**WHAT TO PRODUCE**
Once the line containing "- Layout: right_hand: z" is found in the entries below, reproduce it and every line after it, stopping at and including the line containing "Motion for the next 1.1"; reproduce nothing else, and keep each line exact.

**SUPPLIED RECORDS**

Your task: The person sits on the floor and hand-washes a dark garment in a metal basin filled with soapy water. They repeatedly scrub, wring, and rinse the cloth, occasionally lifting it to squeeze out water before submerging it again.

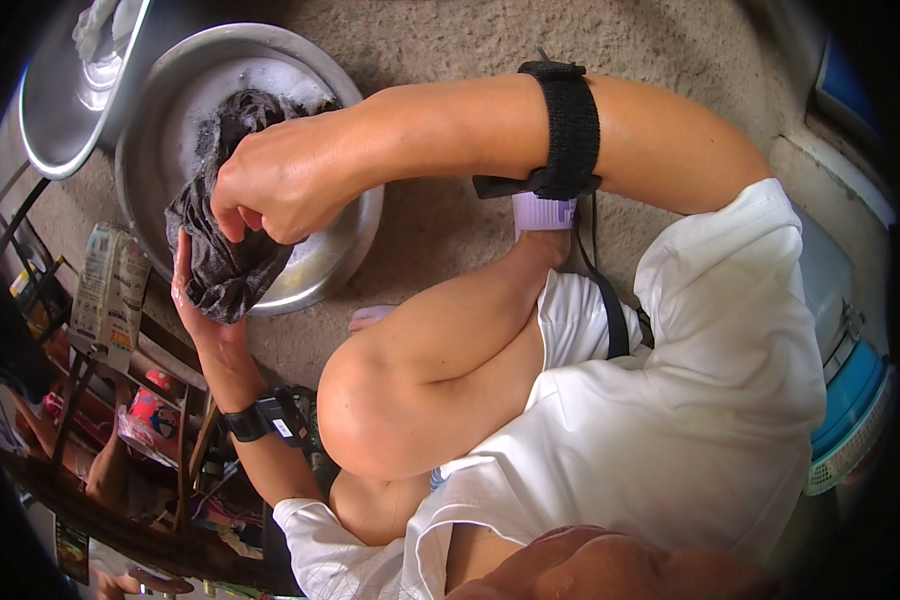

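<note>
A round metal basin (157, 135) stands on the rough floor with white suds and water in it. Over its near side a bunched dark grey wet cloth (232, 274) is held, and its far end lies among the suds. My right hand (277, 187) grips the middle of the cloth from above with curled fingers. From the lower left, my left hand (214, 330) supports and holds the near end; some of its fingers are hidden by the fabric. Suds cling to parts of the cloth.
A second metal basin (52, 112) with pale items stands at the upper left. Left of my arm, a dark wooden rack (184, 450) holds a printed packet (109, 292) and a red patterned container (154, 412). A blue tub (851, 405) and pale green basket (832, 472) sit far right.
</note>
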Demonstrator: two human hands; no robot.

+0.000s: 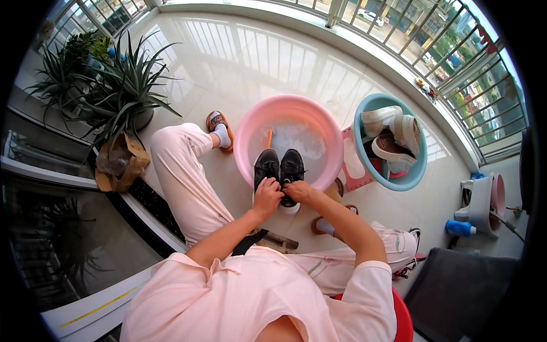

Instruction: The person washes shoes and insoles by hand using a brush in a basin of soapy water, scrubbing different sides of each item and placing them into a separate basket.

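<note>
Two black lace-up shoes (292,166) with white soles are side by side, toes over the near rim of a pink plastic basin (245,164). My left hand (268,197) curls over the collar of the left shoe (267,164). At the opening of the other shoe, my right hand (299,191) pinches near the tongue and laces. My fingertips almost meet between the shoes. Cloudy, foamy water (299,139) fills the bottom of the basin, and an orange handle (269,139) sticks up in it. What supports the shoes' heels is hidden.
On a pink plastic stool (355,164), a blue basin (399,184) holds several light-coloured shoes (386,122). Potted aloe plants (128,81) and an open cardboard box (124,171) stand at left. A blue bottle (459,228) lies at right. Railings (397,30) border the tiled floor.
</note>
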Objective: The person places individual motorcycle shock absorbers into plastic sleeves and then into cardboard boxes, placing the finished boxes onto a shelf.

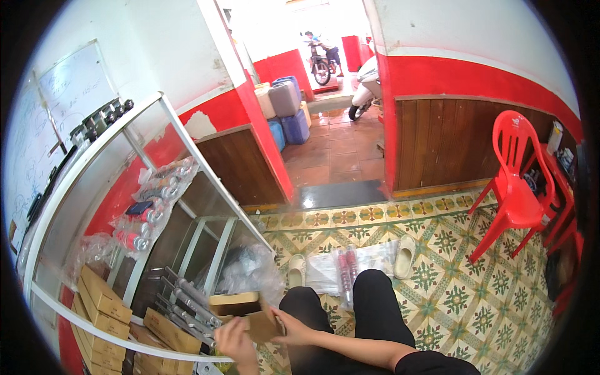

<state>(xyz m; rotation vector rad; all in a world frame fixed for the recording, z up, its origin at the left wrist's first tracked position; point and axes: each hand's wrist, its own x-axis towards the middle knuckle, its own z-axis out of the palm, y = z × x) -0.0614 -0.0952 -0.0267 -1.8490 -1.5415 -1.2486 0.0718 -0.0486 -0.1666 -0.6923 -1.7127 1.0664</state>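
Note:
A small brown cardboard box (262, 325) with an open end is between my hands, at the left of my knees. My right hand (296, 329) grips its right side. The fingers of my left hand (235, 341) are curled at its near left edge, by a flap. Part of the box is hidden by my fingers, and its inside looks dark. On the floor before my knees, a pair of red motorcycle shock absorbers (346, 269) in clear plastic lies on a white plastic sheet (323, 271).
At my left stands a metal-framed shelf (154, 101) holding bagged shock absorbers (161, 187), metal fork tubes (187, 300) and stacked cardboard boxes (105, 323). Clogs (404, 257) flank the sheet. A red plastic chair (520, 187) stands right. Beyond the doorway are jerrycans (286, 98), motorbikes and a person (330, 51).

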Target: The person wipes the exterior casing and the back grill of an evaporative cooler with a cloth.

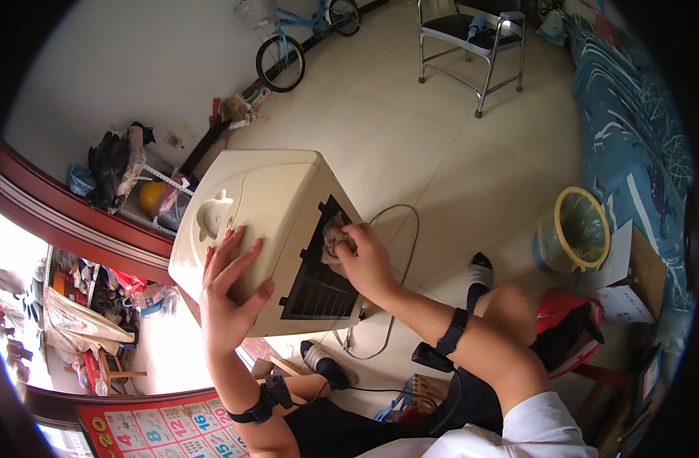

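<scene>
A cream plastic appliance housing (281, 189), boxy with rounded edges, stands on the tiled floor before me. Its side facing right carries a dark slatted vent grille (321, 292). My left hand (232, 292) lies on the top of the housing with fingers spread, near a moulded recess (214, 217). My right hand (364, 257) grips a crumpled greyish-brown cloth (335, 243) against the upper part of the grille. A grey cord (416, 229) curves over the floor to the right of the housing, and a plug lies by its lower corner.
A yellow-rimmed bin (581, 229) and an open cardboard box (630, 286) stand at right. A metal-framed chair (469, 46) and a blue bicycle (281, 51) stand farther back. Shelving (149, 217) is behind the housing at left. My feet flank the cord.
</scene>
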The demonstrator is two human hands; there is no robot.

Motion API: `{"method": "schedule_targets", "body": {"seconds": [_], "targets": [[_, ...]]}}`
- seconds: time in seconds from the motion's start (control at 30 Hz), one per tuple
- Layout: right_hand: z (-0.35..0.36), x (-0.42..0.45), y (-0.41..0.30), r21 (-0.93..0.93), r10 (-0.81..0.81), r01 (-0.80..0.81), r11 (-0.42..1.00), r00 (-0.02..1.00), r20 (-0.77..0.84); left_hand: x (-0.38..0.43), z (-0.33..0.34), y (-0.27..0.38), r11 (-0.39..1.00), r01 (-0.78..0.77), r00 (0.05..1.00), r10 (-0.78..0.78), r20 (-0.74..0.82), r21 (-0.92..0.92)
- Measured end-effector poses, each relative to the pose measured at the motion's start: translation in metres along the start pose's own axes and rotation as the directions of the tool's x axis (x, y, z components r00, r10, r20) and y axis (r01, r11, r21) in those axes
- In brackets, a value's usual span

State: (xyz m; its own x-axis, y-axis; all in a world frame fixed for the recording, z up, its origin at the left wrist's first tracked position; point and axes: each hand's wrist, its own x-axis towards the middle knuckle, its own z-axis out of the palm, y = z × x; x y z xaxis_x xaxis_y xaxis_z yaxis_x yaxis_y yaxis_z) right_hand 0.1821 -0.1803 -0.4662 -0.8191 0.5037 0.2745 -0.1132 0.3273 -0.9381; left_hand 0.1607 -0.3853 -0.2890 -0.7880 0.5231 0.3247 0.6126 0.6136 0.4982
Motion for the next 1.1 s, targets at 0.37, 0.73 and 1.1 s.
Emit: {"method": "schedule_targets", "body": {"seconds": [0.37,0.73,1.1], "targets": [[0.005,0.017,0.000,0.246,-0.082,0.091,0.965,0.996,-0.048,0.000,0.001,0.001,1.000,-0.014,1.000,0.014,-0.006,0.001],[0.002,-0.007,0.001,0.158,-0.203,0.185,0.970,0.973,0.112,-0.004,-0.002,-0.009,0.998,-0.062,0.997,0.064,-0.039,0.029],[0.009,-0.013,0.010,0.078,0.006,0.014,0.997,0.968,-0.250,-0.003,-0.001,-0.011,0.996,-0.081,0.996,0.081,-0.023,0.030]]}}
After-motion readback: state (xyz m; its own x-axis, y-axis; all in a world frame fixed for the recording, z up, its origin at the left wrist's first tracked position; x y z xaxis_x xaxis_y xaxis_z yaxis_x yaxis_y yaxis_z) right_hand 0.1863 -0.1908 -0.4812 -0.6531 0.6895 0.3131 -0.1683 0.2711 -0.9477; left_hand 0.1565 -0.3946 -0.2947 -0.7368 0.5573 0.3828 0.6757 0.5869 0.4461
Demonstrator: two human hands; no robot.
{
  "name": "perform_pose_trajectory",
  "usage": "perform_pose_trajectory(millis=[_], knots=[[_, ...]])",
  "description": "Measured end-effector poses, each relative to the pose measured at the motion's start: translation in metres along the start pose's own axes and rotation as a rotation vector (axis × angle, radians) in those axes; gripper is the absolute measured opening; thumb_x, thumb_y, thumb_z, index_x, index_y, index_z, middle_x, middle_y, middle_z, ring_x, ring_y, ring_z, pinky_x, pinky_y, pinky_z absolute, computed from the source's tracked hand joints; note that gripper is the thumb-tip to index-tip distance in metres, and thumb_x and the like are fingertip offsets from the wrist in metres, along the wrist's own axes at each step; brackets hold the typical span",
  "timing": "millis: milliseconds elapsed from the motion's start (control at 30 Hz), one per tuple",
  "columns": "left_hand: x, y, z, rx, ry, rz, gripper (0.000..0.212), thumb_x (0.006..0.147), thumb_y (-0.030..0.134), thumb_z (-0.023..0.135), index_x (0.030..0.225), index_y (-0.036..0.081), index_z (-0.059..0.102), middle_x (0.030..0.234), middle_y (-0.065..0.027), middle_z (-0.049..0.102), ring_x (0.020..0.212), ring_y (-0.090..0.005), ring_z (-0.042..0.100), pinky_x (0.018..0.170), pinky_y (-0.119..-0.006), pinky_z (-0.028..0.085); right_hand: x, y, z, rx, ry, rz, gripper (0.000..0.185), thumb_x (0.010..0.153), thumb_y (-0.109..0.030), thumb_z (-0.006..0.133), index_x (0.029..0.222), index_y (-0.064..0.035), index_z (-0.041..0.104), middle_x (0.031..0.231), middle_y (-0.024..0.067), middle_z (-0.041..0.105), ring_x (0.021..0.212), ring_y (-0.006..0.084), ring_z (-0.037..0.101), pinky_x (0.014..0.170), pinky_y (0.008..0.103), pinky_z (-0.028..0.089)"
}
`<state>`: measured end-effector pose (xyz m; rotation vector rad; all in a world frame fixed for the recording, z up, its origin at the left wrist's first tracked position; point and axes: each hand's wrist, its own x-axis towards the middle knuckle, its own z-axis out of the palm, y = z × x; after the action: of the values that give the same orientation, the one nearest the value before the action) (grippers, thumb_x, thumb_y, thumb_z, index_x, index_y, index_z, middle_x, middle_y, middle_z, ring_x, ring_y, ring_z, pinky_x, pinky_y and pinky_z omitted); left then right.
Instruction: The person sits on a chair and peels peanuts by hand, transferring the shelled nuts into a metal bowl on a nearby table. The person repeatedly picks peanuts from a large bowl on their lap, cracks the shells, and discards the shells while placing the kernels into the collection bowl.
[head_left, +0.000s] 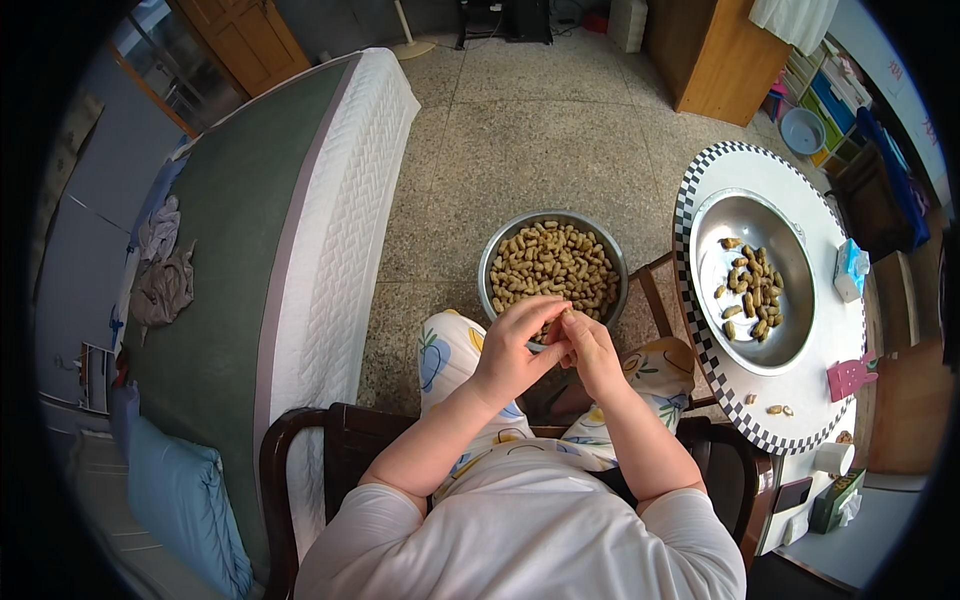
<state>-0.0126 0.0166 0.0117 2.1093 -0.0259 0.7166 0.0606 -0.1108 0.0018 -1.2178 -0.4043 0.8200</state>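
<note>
My left hand (519, 341) and my right hand (592, 351) meet over the near rim of a metal basin (621, 296) on the floor. Between their fingertips is a small tan peanut (568, 311), mostly hidden by the fingers. Many unshelled peanuts (551, 259) fill the basin. To the right, a second, wider metal basin (709, 281) rests on a round white table (795, 169) with a checkered border. A smaller heap of peanuts (757, 289) lies in that basin.
Bits of peanut shell (775, 410), a tissue pack (850, 271) and a pink rabbit-shaped holder (851, 377) are on the round table. A bed (247, 225) runs along the left. Wooden chair arms (289, 442) flank me. Behind the table's near end are a phone (792, 495) and a tissue box (836, 501).
</note>
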Motion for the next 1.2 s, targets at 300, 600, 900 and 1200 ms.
perform_pose_trajectory(millis=[300,600,900,1200], knots=[[-0.011,0.004,0.027,-0.689,-0.086,-0.274,0.079,0.076,0.034,0.077,0.134,0.001,0.035,0.131,-0.0189,0.045,0.12,-0.0266,0.048,0.102,-0.04,0.036,-0.002,0.014,0.013,-0.02,0.079,0.0,0.031,0.095,-0.023,0.047,0.071,-0.0043,0.054,0.064,-0.0024,0.049,0.059,0.0069,0.043,0.054,0.023,0.034],[-0.012,0.012,0.035,-0.606,-0.03,-0.29,0.061,0.078,0.022,0.07,0.126,-0.006,0.046,0.121,-0.0202,0.056,0.114,-0.0265,0.054,0.098,-0.037,0.042,0.014,0.058,0.006,-0.118,0.183,-0.423,0.027,0.086,-0.02,0.053,0.063,-0.0067,0.046,0.056,-0.0015,0.046,0.051,0.0094,0.043,0.047,0.0249,0.033],[-0.006,0.005,0.021,-0.635,-0.172,-0.417,0.07,0.078,0.025,0.072,0.134,-0.004,0.042,0.125,-0.0204,0.053,0.117,-0.0233,0.051,0.1,-0.035,0.039,0.0,0.036,0.006,-0.04,0.087,-0.085,0.027,0.095,-0.021,0.048,0.077,-0.0023,0.055,0.07,-0.0007,0.051,0.064,0.0082,0.045,0.057,0.0248,0.036],[-0.008,0.016,0.024,-0.711,-0.111,-0.434,0.082,0.074,0.026,0.076,0.139,-0.001,0.033,0.125,-0.0212,0.051,0.115,-0.0233,0.05,0.099,-0.036,0.039,-0.004,0.022,0.005,-0.123,0.049,-0.061,0.025,0.093,-0.023,0.046,0.078,-0.0048,0.054,0.071,-0.0029,0.051,0.065,0.007,0.046,0.058,0.0231,0.037]])
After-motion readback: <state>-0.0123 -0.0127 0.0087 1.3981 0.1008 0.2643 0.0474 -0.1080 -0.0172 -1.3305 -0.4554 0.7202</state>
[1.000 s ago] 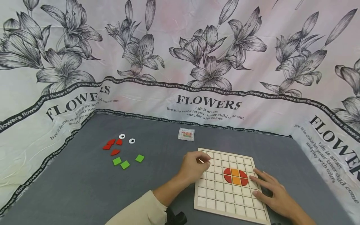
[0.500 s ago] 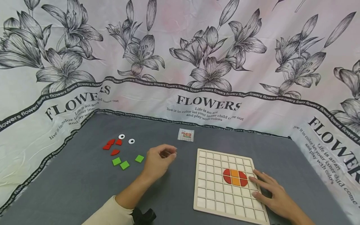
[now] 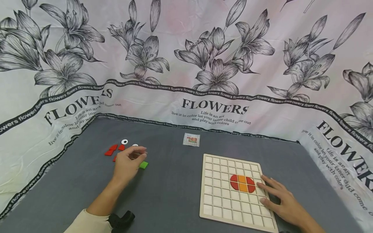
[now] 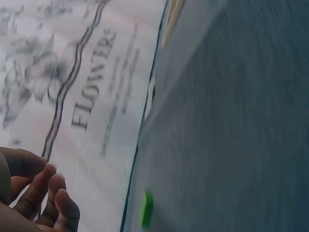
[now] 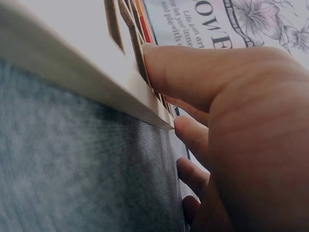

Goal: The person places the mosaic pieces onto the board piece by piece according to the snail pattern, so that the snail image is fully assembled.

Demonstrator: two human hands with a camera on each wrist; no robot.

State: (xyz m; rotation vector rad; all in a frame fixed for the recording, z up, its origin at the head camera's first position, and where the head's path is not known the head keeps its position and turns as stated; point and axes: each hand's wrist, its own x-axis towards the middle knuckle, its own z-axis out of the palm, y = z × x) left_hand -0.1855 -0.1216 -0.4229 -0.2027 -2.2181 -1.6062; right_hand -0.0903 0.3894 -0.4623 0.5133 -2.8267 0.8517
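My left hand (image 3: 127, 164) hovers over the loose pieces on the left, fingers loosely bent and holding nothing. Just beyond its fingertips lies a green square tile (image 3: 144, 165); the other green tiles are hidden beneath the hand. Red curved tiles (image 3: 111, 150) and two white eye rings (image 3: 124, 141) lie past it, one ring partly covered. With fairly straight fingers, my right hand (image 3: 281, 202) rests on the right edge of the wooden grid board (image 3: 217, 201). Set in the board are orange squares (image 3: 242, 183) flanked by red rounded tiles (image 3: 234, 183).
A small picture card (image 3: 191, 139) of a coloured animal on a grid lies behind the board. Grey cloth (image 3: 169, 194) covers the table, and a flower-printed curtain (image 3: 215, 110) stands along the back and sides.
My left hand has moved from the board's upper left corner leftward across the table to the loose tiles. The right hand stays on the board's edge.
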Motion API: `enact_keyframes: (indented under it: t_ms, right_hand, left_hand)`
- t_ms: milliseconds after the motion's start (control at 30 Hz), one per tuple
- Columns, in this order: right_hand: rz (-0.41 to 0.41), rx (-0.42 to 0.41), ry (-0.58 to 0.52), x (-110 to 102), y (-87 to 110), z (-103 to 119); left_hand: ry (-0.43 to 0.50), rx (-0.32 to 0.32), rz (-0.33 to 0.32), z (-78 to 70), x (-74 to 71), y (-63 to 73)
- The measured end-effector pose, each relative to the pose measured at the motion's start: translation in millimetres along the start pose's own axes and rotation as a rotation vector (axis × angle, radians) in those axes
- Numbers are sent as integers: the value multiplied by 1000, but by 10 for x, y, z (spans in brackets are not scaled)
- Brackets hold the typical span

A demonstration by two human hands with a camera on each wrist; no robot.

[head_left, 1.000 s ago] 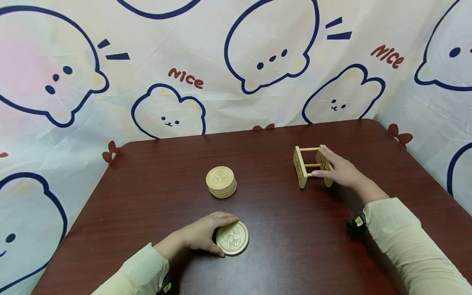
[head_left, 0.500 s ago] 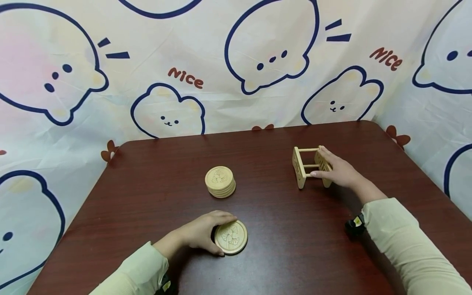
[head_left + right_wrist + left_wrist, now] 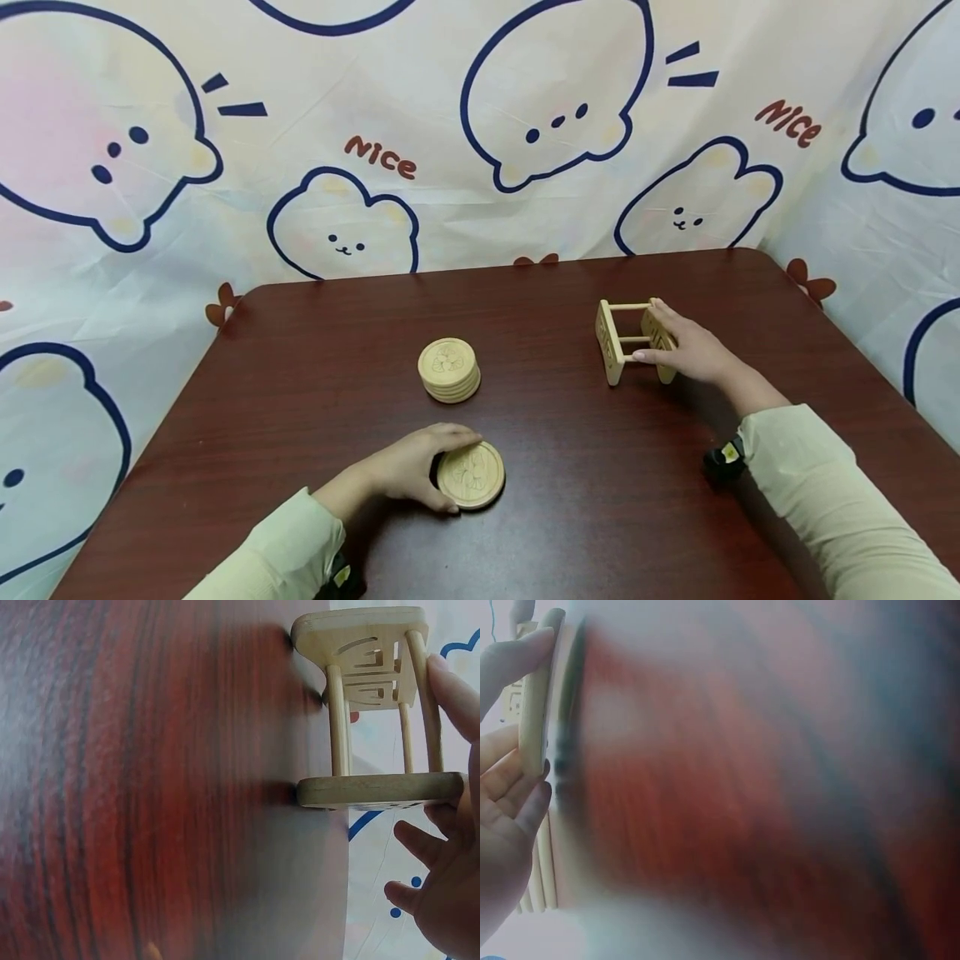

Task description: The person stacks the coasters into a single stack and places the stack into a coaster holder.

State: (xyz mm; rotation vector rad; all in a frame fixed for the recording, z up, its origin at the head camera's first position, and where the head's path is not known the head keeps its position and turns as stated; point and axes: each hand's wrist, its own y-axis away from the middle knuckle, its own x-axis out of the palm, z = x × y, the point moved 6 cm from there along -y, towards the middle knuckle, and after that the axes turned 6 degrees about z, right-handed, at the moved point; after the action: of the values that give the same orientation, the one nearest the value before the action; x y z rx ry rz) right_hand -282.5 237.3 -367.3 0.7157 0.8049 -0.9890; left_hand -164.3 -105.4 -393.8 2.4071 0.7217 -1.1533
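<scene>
My left hand [image 3: 408, 468] holds a round wooden coaster [image 3: 472, 477] by its left edge, thumb at the near side and fingers at the far side. A leaf pattern is carved on its top. In the left wrist view the coaster [image 3: 534, 712] shows edge-on, pinched between thumb and fingers, with a gap between it and the tabletop. At the right, my right hand [image 3: 693, 348] grips the right side panel of a wooden coaster holder [image 3: 609, 343]. The right wrist view shows the holder [image 3: 375, 790] standing on its feet, two cut-out panels joined by rods, nothing inside.
A stack of several matching coasters [image 3: 448, 372] stands beyond my left hand, left of the holder. Everything is on a dark red-brown wooden table [image 3: 540, 433]. Behind it hangs a pale cloth [image 3: 480, 225] with cartoon bears, close along the table's far edge.
My left hand and the coaster have shifted slightly away from me, and the coaster's face has tipped a little. The right hand and the holder stay where they were.
</scene>
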Motion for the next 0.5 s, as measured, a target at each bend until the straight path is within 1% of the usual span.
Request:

**RESULT BELOW**
- Layout: right_hand: z (-0.35..0.36), x (-0.42..0.45), y (-0.41..0.30), r21 (-0.93..0.93), r10 (-0.81..0.81), r01 (-0.80..0.81), r11 (-0.42..1.00), r00 (-0.02..1.00), r20 (-0.77..0.84); left_hand: x (-0.38..0.43), z (-0.33..0.34), y (-0.27..0.38), r11 (-0.39..1.00), r01 (-0.78..0.77), r00 (0.05..1.00), r10 (-0.78..0.78), r20 (-0.74..0.82), r21 (-0.92..0.92)
- Measured end-effector poses, each relative to the pose measured at the motion's start: translation in metres along the start pose's own axes and rotation as the directions of the tool's x axis (x, y, z components r00, r10, r20) and y axis (r01, r11, r21) in those axes
- In brackets, a value's usual span

State: (xyz m; its own x-axis, y-axis; all in a world frame fixed for the recording, z up, its origin at the left wrist's first tracked position; point and axes: each hand's wrist, its own x-axis towards the middle knuckle, its own z-axis out of the palm, y = z × x; x y z xaxis_x xaxis_y xaxis_z yaxis_x yaxis_y yaxis_z) right_hand 0.1821 -0.1803 -0.4662 -0.8191 0.5037 0.2745 -0.1132 0.3273 -0.9381; left_hand 0.1607 -0.3853 -0.2890 -0.7880 0.5231 0.3247 0.6126 0.6136 0.4982
Motion for the next 1.1 s, targets at 0.37, 0.73 and 1.1 s.

Work on the exercise is now concluded.